Dunque è nella ricerca della soluzione, diplomatica e urgente, che il Libano dovrebbe unirsi, dimostrandosi solidale, senza steccati confessionali al proprio interno. Ci sono un milione di profughi, di sfollati da Beirut sud e dal Libano del sud, soprattutto sciiti quindi, per le strade del paese. Un banco di prova enorme per un Paese economicamente fallito, in ginocchio da quattro anni. Perseguire questa “finestra diplomatica” richiedeva uno Stato. E’ quello che ha capito l’ex primo ministro, Fouad Siniora, il musulmano con il senso dello Stato.
Nel vuoto politico ereditato dall’arroganza di Hezbollah il Libano non ha un Presidente della Repubblica da due anni, il governo è in carica per il disbrigo degli affari correnti e basta, non ha autorità. Siniora dunque chiedeva di eleggere subito Presidente, insediare il nuovo governo e chiedere il cessate il fuoco alla comunità internazionale sulla base della piena attuazione della risoluzione 1701 che prevede il ritiro di tutti i miliziani libanesi a 30 chilometri dal confine con Israele. La mossa connessa è schierarvi l’esercito a presidio del non ingresso di altri. Su questo molto convergono, ma il Presidente non si elegge, la richiesta viene da autorità che non rappresentano il Paese, ma tribù, comunità. E così il Libano muore.
Il Presidente della Camera, Nabih Berri, non convoca i deputati che dovrebbero eleggere il Presidente, avanza proposte che non ha titolo alcuno per fare, e i cristiani tacciono, chiaramente divisi.
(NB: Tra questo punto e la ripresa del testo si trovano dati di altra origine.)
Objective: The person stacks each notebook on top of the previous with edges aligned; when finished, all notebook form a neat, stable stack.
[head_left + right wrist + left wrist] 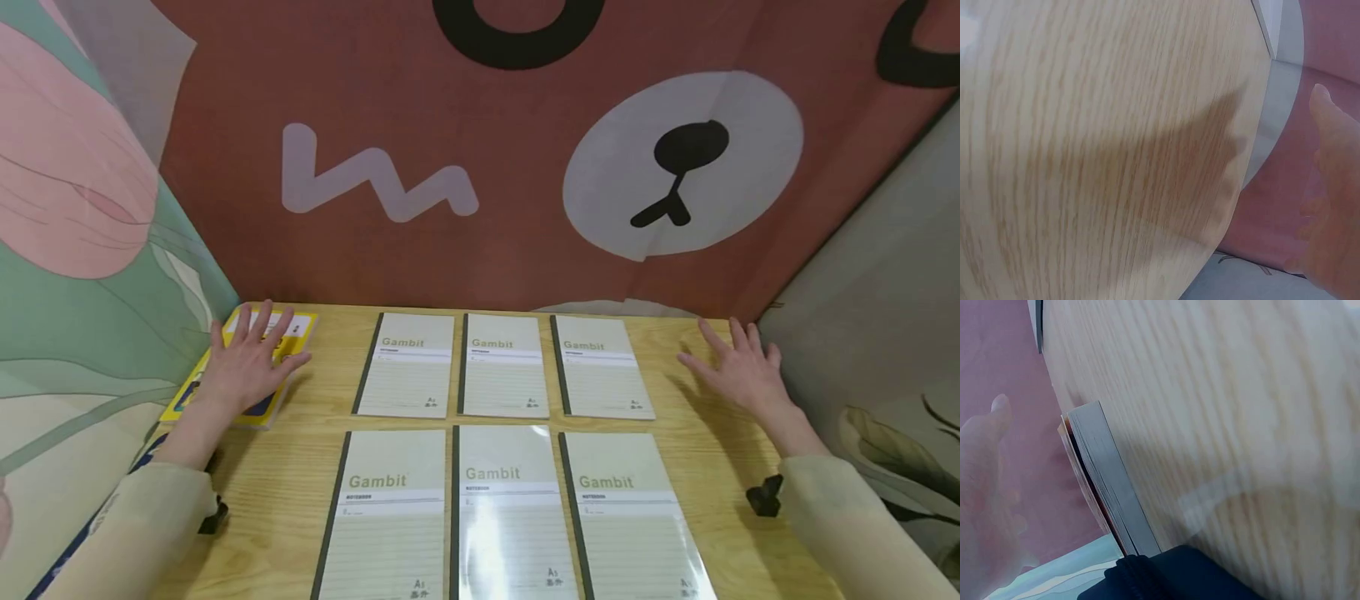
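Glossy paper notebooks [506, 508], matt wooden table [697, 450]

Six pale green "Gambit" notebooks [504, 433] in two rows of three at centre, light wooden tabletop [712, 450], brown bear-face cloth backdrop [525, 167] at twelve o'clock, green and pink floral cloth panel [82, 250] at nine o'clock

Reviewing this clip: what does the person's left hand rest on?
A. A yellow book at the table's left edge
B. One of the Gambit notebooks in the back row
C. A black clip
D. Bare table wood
A: in the head view the left hand lies flat, fingers straight, on the yellow book at the left edge of the table, apart from the six Gambit notebooks.
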A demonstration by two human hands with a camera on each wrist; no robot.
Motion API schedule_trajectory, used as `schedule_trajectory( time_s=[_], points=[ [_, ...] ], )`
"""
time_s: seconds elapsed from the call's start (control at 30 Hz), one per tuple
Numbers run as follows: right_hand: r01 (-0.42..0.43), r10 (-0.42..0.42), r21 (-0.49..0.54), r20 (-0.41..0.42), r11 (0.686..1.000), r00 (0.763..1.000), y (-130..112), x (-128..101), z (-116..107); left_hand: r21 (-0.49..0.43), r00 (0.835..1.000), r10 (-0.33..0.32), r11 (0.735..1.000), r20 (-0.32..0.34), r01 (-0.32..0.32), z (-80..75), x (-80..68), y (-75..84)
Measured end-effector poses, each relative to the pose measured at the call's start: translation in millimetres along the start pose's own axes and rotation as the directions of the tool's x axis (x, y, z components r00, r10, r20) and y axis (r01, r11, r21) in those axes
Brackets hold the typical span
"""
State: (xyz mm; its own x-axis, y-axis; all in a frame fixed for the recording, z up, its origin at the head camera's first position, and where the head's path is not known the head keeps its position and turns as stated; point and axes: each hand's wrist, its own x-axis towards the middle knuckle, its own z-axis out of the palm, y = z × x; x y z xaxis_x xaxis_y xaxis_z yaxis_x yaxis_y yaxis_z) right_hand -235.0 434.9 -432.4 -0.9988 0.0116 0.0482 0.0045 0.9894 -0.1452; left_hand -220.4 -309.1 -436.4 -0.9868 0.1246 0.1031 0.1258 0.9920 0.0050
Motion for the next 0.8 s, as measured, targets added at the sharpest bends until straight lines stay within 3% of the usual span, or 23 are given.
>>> schedule_trajectory(
  time_s=[0.27, 0.43, 0.8],
  points=[
    [-0.004, 0.004, 0.003, 0.019, 1.0, 1.0, -2.0, 2.2, 2.1, -0.023, 1.0, -0.005, 1.0, -0.004, 0.005, -1.0, 1.5, -2.2],
    [0.0, 0.0, 0.0, 0.022, 1.0, 1.0, -3.8, 2.9, 4.0, -0.083, 1.0, 0.01, 0.996, -0.025, -0.012, -3.0, 3.5, 2.0],
    [0.008, -0.01, 0.06, 0.032, 0.998, 0.999, -17.8, 3.4, 4.5, -0.283, 1.0, 0.009, 0.959, -0.024, -0.015, -9.3, 17.0, 36.8]
  ],
)
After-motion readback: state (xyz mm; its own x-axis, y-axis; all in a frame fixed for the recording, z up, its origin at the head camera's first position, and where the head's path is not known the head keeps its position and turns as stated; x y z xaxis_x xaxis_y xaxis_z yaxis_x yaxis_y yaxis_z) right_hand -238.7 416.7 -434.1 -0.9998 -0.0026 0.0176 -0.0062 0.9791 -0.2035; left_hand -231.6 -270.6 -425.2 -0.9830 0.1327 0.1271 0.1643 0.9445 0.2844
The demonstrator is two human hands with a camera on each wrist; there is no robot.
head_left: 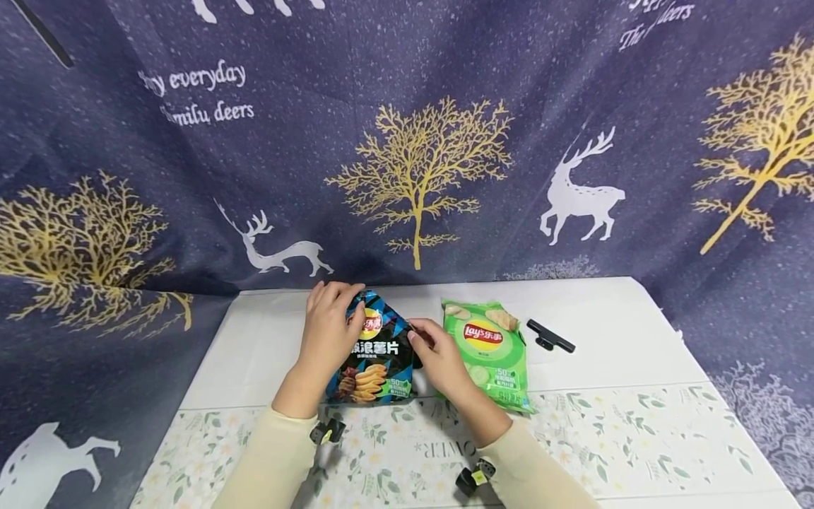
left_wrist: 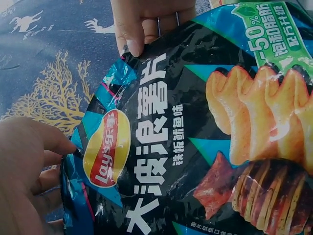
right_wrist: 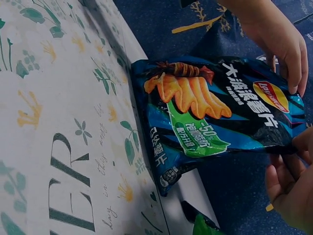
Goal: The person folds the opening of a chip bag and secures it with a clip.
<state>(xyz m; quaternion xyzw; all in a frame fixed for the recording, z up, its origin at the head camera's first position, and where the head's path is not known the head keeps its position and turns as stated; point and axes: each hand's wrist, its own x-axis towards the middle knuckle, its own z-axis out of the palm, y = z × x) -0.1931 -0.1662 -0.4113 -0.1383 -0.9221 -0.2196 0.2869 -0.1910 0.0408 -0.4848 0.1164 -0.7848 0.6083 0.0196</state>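
The black-and-blue Lay's wavy chip bag (head_left: 375,357) is held tilted up over the middle of the table (head_left: 610,360), printed front towards the person; whether its lower edge touches the tabletop, I cannot tell. The left hand (head_left: 329,324) pinches its upper left edge, thumb in front and fingers reaching over the top. The right hand (head_left: 440,357) pinches the upper right corner, thumb on the front, fingers bent behind. Both forearms come in from the near side. Just beside the right hand lies a green Lay's bag (head_left: 486,353), then a black sealing clip (head_left: 550,337). Bare white tabletop runs from the clip to the right edge; a deer-print curtain (head_left: 445,226) hangs behind the back edge.
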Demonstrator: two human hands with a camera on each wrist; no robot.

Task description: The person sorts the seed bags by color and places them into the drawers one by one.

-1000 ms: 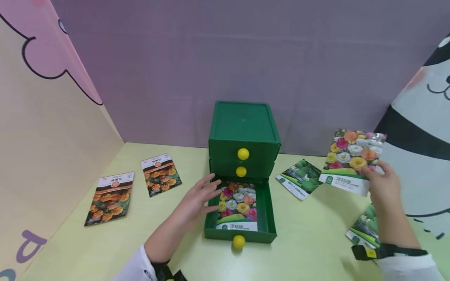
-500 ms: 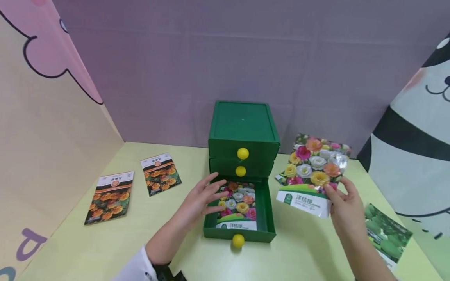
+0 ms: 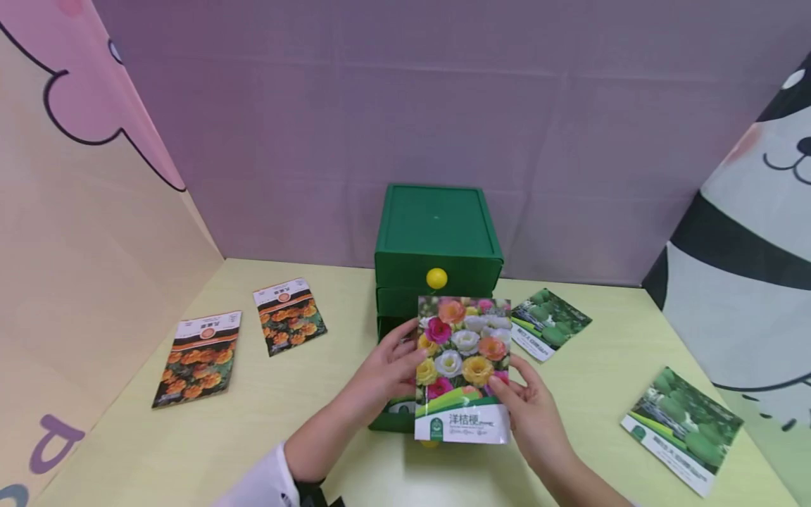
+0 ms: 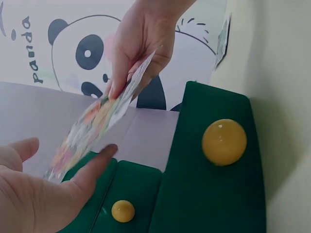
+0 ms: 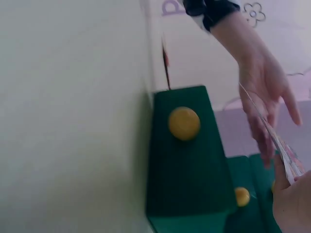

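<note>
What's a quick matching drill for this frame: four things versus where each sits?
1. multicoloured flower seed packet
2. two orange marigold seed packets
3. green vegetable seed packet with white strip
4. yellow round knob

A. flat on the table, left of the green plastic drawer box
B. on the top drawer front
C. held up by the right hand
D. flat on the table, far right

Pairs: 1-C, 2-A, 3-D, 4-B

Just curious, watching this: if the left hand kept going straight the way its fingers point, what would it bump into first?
Most likely the flower seed packet that the right hand holds over the open bottom drawer; the left hand has its fingers at the packet's left edge, though depth is unclear.
</note>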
E anche così il Libano muore.
Colpisce allora leggere che che alcuni sciiti del sud del Libano hanno trovato rifugio nel lontano Iraq, altri hanno cercato riparo nella disperata Siria, dove dormono in tende. Il Libano si sta sciogliendo e lo Stato non c’è. I palestinesi vagano da un loro campo profughi all’altro, fuggono da quelli del sud verso quelli del nord del Paese: ma anche quelli ora sono colpiti. Tutto questo si può giustificare per le tremende condizioni di collasso economico del paese: ma lo Stato c’è, regola, tenta di dare un ordine, distribuisce gli aiuti, ne chiede, o ognuno si sente abbandonato a se stesso?
In questo modo il rischio è che i settori di Libano non colpiti dal fuoco si chiudano ai connazionali in fuga: sarebbe la cantonalizzazione del Paese, un disastro epocale. I cristiani in particolare potrebbero essere attirati dal desiderio di rinserrarsi sul loro Monte Libano. Una vecchia tendenza al suicidio.
La risposta invocata da Mitri e Siniora è una risposta esistenziale per il Libano e tutti i libanesi, per la sopravvivenza del Paese.L’unico stato multiconfessionale, dove tra mille carenze si è cercato di superare tribalismo e settarismo, è un modello per tutta la regione. Se cade l’unità libanese altre precarie unità statali sarebbero a rischio.